Ageism and Culture Essay

The institutions of society categorize individuals based on age, social practices and relationship boundaries (Hendricks et al. 2005). The institution of ageing can be described as the changing dimensions of role allocation, for example, mother to grandmother or working husband to retiree (Hendricks et al. 2005). This is part of the contemporary value orientation and resource competition, where the ageing of the members of society defines their value in the familial perspective and the resources, such as employment or medical benefits, allocated to them (Schoenberg et al 2005).

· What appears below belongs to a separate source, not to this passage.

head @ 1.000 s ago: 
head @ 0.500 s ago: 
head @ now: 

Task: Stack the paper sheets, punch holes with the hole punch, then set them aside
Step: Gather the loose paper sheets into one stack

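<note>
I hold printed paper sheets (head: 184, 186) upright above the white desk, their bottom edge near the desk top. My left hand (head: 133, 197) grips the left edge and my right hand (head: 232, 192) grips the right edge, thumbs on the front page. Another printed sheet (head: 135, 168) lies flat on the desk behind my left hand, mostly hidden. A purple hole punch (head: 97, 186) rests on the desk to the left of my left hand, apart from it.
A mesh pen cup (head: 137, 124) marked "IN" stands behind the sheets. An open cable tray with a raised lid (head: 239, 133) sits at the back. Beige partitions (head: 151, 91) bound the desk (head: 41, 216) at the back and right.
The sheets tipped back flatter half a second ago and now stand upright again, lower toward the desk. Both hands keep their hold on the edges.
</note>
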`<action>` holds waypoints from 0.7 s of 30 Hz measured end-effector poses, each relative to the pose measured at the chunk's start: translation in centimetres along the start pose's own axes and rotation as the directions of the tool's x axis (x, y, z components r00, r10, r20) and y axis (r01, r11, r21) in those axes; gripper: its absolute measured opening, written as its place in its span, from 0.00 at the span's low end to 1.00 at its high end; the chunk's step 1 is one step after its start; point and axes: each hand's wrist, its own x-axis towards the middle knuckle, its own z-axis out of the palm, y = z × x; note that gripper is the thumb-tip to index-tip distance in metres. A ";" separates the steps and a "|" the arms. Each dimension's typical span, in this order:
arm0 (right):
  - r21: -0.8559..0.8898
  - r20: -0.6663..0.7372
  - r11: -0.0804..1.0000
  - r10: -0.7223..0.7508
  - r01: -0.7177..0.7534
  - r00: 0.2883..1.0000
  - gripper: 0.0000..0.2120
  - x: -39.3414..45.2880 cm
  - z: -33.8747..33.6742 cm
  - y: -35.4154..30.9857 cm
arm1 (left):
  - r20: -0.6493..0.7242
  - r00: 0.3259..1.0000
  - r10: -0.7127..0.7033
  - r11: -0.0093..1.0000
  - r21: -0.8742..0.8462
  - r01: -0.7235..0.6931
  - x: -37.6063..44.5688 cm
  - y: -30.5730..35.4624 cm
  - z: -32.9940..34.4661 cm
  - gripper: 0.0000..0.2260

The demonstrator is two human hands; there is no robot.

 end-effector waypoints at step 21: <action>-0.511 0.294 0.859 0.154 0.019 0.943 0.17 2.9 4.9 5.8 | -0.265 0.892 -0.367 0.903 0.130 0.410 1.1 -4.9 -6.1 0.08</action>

The cross-cultural approach used in the following research allows for an examination of the link between medical ethnology from a cultural perspective (Schoenberg et al 2005). This method of gerontologist examination has been used to describe the biomedical boundaries of culture and ageing (Schoenberg et al 2005).
In the United States, the link between biomedicine, ageism, and culture is centred on the dietary and physical needs of the ageing population. Currently, the United States ageing population is increasing older, with more of the male and female population reaching ages into their late nineties. This places increased importance on health in the older age groups, where gender, age, obesity, fat distribution, and diet are common correlates of high blood pressure (BP) (Fitton 2005). In Amazonia, the general ‘aged’ population exists between the ages of 21-49, and high blood pressure, as an example of medical necessity, is not based on the traditional diet, but likely caused by external environment pressure (Fitton 2005).

Amazonian Communities

Lori J. Fitton (2005) explored the relationship between culture, ageing, and blood pressure in the Amazonian communities of Cof´an of Ecuador, focusing on the traditional tribal communities of Dureno and Zabalo. Fitton (2005) explored the medical ethnography through the lifestyle variables and cardiovascular risk factors among sex-specific age cohorts in Amazon populations. Her (Fitton 2005) findings were that, unlike the modernist ideals of ageing in the United States, the isolated Amazonian groups have been reduced by land, pollution, and common infectious diseases. More importantly, however, the traditional tribal communities are under constant pressure to matriculate into the modernist societies of Ecuador. High blood pressure, as a medical concern, is not derived from the Amazonian diet, but rather from the stress of resisting social and cultural change (Fitton 2005).
The social practices of traditional Amazonian tribes are likely the reason dietary activities are not the focus of medical concerns in the ageing population. Though there has been some indication that the traditional tribes of the Cof´an are consuming more Western foods with increased salt, their social welfare is still highly integrated with their meals. Gardening, hunting and fishing are all important parts of the subsistence lifestyle, and, importantly all members, even the aged, participate in the growing and gathering of foodstuffs (Fitton 2005). This contrasts to the United States, where the ‘breadwinner’ of the family faces role reduction and social isolation once they retire. The aged Amazonian still has a significant and functional role in the social village in gardening and gathering, and thus does not face the same role reduction that many United States retirees are subjected too, and the aged villager is not socially isolated from the village. The aged Cof’an villager maintains their contemporary value orientation as a food gatherer, and there is little resource competition.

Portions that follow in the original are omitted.